Нечасто концентрация дедушек в наряде составляет сто процентов. Не то чтобы они не ценили возможность пообщаться, разделяя тяготы службы, просто кому-то же и работать нужно, чего среди дедушек как бы и не принято.

— Зашибись нам счастье прилетело: на втором году по нарядам летать, — заметил Бабушкин, — решил, небось, дедушек поиметь, перед духами себя поставить…
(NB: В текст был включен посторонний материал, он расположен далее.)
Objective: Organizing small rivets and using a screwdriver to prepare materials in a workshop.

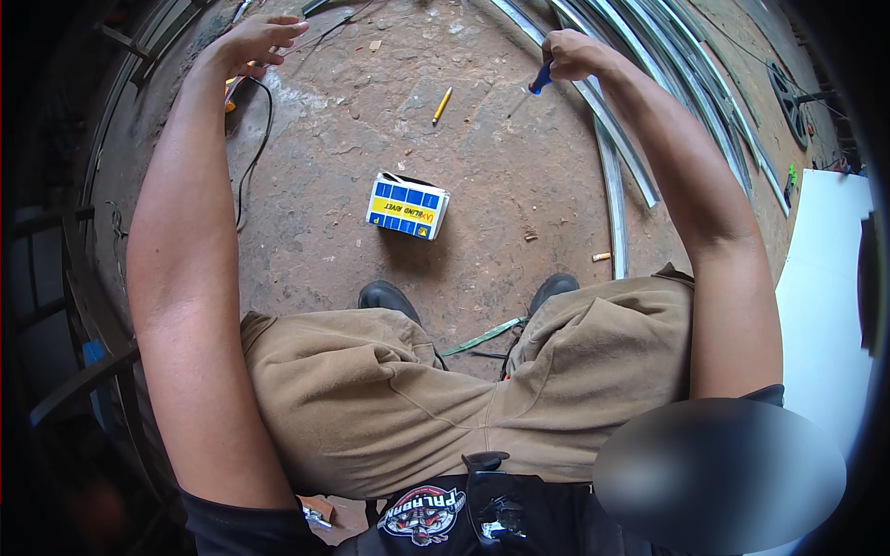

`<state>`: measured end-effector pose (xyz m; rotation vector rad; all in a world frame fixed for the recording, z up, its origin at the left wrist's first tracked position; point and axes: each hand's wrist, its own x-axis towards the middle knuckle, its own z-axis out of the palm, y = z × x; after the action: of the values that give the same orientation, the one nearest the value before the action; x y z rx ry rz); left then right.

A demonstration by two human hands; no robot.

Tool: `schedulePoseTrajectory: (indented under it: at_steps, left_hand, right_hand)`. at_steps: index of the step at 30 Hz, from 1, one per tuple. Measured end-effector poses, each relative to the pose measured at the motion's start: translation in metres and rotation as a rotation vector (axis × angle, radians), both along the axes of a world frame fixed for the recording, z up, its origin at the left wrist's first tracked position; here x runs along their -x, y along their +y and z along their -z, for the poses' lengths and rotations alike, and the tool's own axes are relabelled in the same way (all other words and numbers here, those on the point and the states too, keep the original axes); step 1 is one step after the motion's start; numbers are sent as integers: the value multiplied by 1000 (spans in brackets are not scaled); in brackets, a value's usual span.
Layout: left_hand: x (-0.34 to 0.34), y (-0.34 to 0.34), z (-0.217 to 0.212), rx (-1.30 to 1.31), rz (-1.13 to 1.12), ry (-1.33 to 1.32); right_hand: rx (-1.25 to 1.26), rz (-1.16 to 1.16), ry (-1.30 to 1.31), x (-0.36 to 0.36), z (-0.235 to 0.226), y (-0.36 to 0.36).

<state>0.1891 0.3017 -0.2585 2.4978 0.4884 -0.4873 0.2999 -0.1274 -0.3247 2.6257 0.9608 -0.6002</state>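
Observation:
My right hand (573,56), at the upper right, is closed round the handle of a screwdriver (540,80). Its handle is blue with a bit of red, and the thin shaft slants down toward the floor. At the upper left my left hand (257,43) is stretched out with its fingers apart, and I see nothing held in it. Just below that hand, partly hidden by the wrist, is a yellow-orange object (230,95) with a black cord (270,116). Between the two hands a yellow marker-like stick (442,106) lies on the floor.
A blue, yellow and white cardboard box (406,208) stands before my boots (389,298). Long metal channels (612,199) lie along the right, with a white panel (820,278) beyond. A dark metal frame (83,380) is at the left. A green strap (482,336) lies between my feet.

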Motion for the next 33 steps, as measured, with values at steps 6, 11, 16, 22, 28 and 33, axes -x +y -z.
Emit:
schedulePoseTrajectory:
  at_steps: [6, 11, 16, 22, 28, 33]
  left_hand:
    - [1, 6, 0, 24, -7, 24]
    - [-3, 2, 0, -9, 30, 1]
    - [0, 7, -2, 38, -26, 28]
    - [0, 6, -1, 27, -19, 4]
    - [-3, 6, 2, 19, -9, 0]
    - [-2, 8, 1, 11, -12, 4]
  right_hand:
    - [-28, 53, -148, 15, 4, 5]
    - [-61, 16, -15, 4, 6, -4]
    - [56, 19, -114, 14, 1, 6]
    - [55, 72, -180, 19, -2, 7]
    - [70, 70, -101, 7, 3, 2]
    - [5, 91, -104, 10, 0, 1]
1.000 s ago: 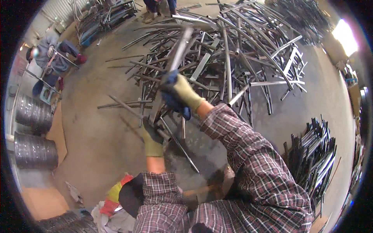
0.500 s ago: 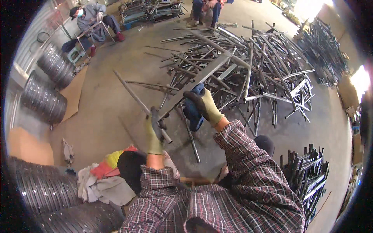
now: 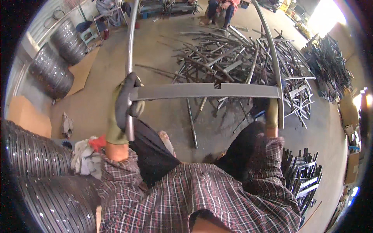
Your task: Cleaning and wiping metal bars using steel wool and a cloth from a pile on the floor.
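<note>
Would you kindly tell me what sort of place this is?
Probably a metalworking workshop: a tangled heap of grey metal tubes and bars lies on the floor, glossy black cylindrical bundles are at left, and the gloved left hand grips a silver H-shaped metal frame.

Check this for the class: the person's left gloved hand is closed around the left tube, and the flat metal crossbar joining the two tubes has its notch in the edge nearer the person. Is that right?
Not quite: the head view shows the notch in the crossbar's far edge. The left gloved hand is closed around the left tube, and the flat metal crossbar joins it to the right tube.
</note>
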`<move>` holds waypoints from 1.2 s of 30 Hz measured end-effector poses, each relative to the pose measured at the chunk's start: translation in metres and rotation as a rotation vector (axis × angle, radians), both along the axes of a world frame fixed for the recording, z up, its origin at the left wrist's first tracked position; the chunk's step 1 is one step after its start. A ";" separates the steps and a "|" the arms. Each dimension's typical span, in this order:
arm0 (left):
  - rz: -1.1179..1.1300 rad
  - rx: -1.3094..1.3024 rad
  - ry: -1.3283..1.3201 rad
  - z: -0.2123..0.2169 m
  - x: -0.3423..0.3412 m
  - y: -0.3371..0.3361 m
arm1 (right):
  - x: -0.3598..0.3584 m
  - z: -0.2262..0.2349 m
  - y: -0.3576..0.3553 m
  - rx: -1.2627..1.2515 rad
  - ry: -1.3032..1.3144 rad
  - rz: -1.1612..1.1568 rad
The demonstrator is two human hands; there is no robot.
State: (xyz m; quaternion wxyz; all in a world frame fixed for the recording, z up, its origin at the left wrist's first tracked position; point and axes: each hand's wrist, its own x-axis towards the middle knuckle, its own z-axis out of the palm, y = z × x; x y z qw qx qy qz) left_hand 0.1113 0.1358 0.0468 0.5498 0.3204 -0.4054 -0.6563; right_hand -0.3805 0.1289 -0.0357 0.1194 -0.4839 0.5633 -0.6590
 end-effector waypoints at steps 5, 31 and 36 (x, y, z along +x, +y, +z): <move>-0.056 0.120 -0.125 0.017 -0.001 0.017 | -0.048 0.047 0.013 -0.136 0.903 -0.092; 0.345 -1.102 -0.922 -0.050 -0.068 -0.121 | -0.014 -0.126 0.023 0.513 -0.158 0.176; 0.051 -0.942 -0.547 -0.041 -0.137 -0.117 | -0.043 -0.177 0.013 0.520 -0.079 0.059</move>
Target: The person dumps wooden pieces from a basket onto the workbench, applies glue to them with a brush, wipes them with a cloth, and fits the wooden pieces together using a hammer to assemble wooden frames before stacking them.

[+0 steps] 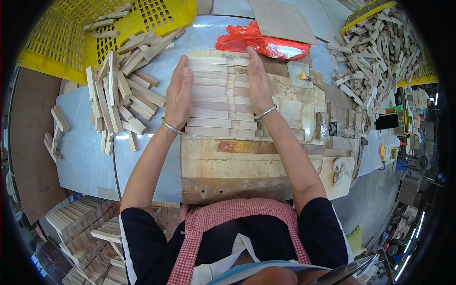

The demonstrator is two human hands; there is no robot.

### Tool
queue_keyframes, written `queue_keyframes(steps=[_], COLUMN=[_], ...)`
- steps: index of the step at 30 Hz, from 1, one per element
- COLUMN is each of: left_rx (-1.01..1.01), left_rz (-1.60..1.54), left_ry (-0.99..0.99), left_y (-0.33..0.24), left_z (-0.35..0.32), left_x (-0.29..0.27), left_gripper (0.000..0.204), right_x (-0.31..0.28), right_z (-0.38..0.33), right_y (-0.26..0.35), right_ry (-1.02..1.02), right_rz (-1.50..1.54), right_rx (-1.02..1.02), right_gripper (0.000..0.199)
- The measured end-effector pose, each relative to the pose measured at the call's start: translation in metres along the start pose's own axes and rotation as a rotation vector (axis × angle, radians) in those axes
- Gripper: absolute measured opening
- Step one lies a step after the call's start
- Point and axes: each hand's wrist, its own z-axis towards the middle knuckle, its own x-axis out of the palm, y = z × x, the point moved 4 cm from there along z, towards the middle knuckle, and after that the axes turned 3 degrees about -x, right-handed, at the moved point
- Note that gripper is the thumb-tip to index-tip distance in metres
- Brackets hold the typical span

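In front of me, several short pale wooden sticks (207, 90) lie side by side in a row, crosswise on a worn wooden work board (204, 164). A second column of shorter wooden pieces (242, 100) adjoins their right ends, with a narrow seam between. My left hand (179, 95) stands on edge against the left ends, fingers straight and pointing away from me. Against the right side rests my right hand (259, 85), also flat with fingers stretched out. Both palms face inward, with the wooden pieces between them; the palm sides are hidden.
Loose sticks (114, 99) are heaped at the left, beside a yellow crate (61, 42). Far right, another heap of sticks (380, 52) fills a yellow crate. A red plastic bag (242, 37) lies beyond the board. A dark phone (387, 121) and stacked wood (78, 218) are farther out.
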Motion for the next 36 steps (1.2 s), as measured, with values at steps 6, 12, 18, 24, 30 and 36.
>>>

— Да, чувствую, весело нам с новым ротным будет, — попытался найти хоть что-то хорошее в ситуации Гунько.

— Ага, оборжёмся!

— Да расслабьтесь, щас он после отбоя свалит, мы духов поднимем — пусть шуршат…

— Гунько! — Кудашов явно не хотел дать шанс забыть о себе. — Значит, так, Гунько. Поставьте мне койку в канцелярии — я сегодня здесь ночевать буду. Ясно?

— Так точно!

— И не стойте колом. Порядок сам собой не наведётся.

— Интересно, где вообще таких валетов делают? — затравленно глядя вслед капитану, сказал Бабушкин. — Кудашов… Мудашов он, блин!

Главное, что должен тренировать призывник, это умение не спать.

Лучше всего вообще. В эту ночь эту простую истину предстояло запоминать Папазогло.

— Папазогло, подъём! — Приказ был отдан шёпотом, но не для того, чтобы Папазогло не перепугался со сна, а чтобы не приходилось пугаться капитана Кудашова, чей сон по возможности должен был оставаться крепким.

— Подорвался быстро, — всё так же шёпотом объяснял задачу Соколов, — форма одежды номер раз — носки, трусы, противогаз. Буди Лаврова с Нестеровым — и марш к туалету.

Если бы вероятный противник хотя бы раз увидел цвет российской армии в лице Папазогло, Лаврова и Нестерова в майках, кальсонах и тапочках… Думается, врагов бы у нас больше не было. Кто решится воевать со страной, в чьей армии служит Папазогло, этакий гибрид боевого хомячка и гигантского ленивца?

— Значит, так, отцы, — проводил инструктаж Гунько, — взяли тряпки-щётки и айда за мной…

— Это что здесь такое? — выход Кудашова из канцелярии был красив и эффектен. — А ну, марш в люлю! Отбой, я сказал!

Ничто так не угнетает дневального ночью, как безмятежно храпящие товарищи. Товарищи, которые весь день гадили в туалете, за которыми теперь ему предстоит убирать.

— Почему, Гунько, твои дневальные до сих пор порядок не навели?

— Наводим, товарищ капитан, — нашёлся сержант.

— Тень на плетень, а не порядок вы наводите! Ну что ж, раз ты, сержант, сам не справляешься, буду я этот процесс контролировать. — В глазах ротного промелькнуло нечто такое, за что в средневековье сжигали при большом стечении народа. — Становись, Гунько, на тумбочку, а вы, — в поле зрения капитана на свою беду попали Соколов и Бабушкин, — получать оружие: швабры, тряпки, вёдра… Взяли в зубы и вперёд! Через час проверю.

Удовлетворив свой приступ садизма, ротный ретировался в канцелярию.

— А что я могу сделать? — стоя на тумбочке, Гунько мог делать только одну вещь — продолжать стоять, без всяких шансов на восстановление дедовщины в отдельно взятом наряде.

— Да-а… незабываемый, чувствую, у нас дембель вырисовывается, — подвёл черту Бабушкин.

— Блин, я не я буду, если мы этому фашисту что-нибудь не устроим! А во сколько у них там утром в штабе совещание? — вспомнил Соколов.